Further, the report indicated that Kenya was a country where foreign law enforcement agencies have found livestreaming of child sex abuse to be an attractive option. Google search engine trends revealed that the country's sex offenders were searching for images and videos showing sexual activity between teens, with children, and with babies. Security agencies also identified Kenya as a hotspot of child-sex offenders from abroad.
Social media sites are full of instances of online grooming children for sexual purposes. The intent was to manipulate them into creating and sharing abuse material. This is one form of OCSEA (along with livestreaming), that Kenyan authorities do not consider criminal. Only the Computer Misuse Act can be used to charge offenders. This penalizes those who expose a child sexualized content, and the Sexual Offences Act which criminalizes child pornography.
The report stated that the Children Bill 2021 in Kenya will not cover online grooming. It may only apply to grooming done with the intention of meeting children.
The legislation, currently undergoing legislative approval, was filed in 2020. The public was invited to submit suggestions for the new law by lawmakers a fortnight ago. This provided an opportunity to close the gap.
The report stated that it was hoped that a provision banning grooming online would still be included.
Because these crimes are trans-border, Kenya collaborates closely with international and local authorities in order to identify the criminals and make arrests. Kenya's DCI AHTCPU works closely with the country's communications regulator in order to inform the public about the nature of these crimes, and encourage them to report.

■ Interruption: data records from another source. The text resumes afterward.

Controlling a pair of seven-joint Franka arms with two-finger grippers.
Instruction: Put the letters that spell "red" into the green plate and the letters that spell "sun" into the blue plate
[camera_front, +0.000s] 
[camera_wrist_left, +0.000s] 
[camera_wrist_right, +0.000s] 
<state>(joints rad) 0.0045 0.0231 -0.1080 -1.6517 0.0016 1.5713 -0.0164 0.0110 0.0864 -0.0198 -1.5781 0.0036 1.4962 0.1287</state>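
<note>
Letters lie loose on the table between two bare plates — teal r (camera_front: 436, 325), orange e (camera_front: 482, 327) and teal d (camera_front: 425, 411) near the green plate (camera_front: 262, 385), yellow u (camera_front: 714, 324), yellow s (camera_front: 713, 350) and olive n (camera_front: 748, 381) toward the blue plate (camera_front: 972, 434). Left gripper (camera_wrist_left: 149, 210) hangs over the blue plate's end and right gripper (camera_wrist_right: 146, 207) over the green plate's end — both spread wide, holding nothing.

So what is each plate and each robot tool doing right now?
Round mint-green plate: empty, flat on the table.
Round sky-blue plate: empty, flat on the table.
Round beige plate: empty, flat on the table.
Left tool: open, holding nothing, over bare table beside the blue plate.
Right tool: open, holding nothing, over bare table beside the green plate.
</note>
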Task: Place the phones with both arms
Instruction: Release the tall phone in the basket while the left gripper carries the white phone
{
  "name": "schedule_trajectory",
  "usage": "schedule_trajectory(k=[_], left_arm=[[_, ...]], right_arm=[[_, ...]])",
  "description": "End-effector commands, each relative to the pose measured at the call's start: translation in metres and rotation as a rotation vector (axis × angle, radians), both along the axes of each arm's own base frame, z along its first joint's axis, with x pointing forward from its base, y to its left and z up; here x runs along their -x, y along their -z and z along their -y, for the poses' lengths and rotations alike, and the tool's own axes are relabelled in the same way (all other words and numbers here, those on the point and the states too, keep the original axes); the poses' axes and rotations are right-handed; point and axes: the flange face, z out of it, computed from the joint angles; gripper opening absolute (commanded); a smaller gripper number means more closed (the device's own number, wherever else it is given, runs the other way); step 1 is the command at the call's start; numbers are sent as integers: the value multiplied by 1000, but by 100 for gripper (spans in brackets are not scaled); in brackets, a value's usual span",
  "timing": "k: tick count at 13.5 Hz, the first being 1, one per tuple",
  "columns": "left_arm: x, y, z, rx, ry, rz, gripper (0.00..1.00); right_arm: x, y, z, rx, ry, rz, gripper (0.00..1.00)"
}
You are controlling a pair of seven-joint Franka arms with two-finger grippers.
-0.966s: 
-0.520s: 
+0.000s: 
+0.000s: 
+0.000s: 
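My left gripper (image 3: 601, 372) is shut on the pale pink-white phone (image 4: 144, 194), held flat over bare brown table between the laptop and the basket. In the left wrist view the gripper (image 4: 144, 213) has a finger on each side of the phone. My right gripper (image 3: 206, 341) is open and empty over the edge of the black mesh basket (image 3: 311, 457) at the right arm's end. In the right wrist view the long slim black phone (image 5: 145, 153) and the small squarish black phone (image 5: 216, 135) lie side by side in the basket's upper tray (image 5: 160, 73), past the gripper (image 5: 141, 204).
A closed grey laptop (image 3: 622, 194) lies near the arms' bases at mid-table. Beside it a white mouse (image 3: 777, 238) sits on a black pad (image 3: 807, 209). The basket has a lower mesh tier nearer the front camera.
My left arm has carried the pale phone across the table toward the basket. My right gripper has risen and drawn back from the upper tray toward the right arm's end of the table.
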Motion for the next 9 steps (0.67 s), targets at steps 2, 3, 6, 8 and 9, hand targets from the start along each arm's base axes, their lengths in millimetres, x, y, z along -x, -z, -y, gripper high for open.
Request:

"Due to the global nature of internet crime, the DCI AHTCPU has partnered up with other strategic partners national and international to fight OCSEA." Mutisya stated that Interpol is used to issue notices for cross-border OCSEA cases.
"We also work closely together with the International Liaison officer at the British High Commission and the FBI legal attache (in Kenya) to seek justice and follow up on offenders and victims of online abuse. She said that this is in addition to school visits and public outreach to educate, create awareness, and sensitize."
The authors of Disrupting Harm hope that the report's findings will provide a roadmap for the adoption strategies to deal with online sexual abuse of children.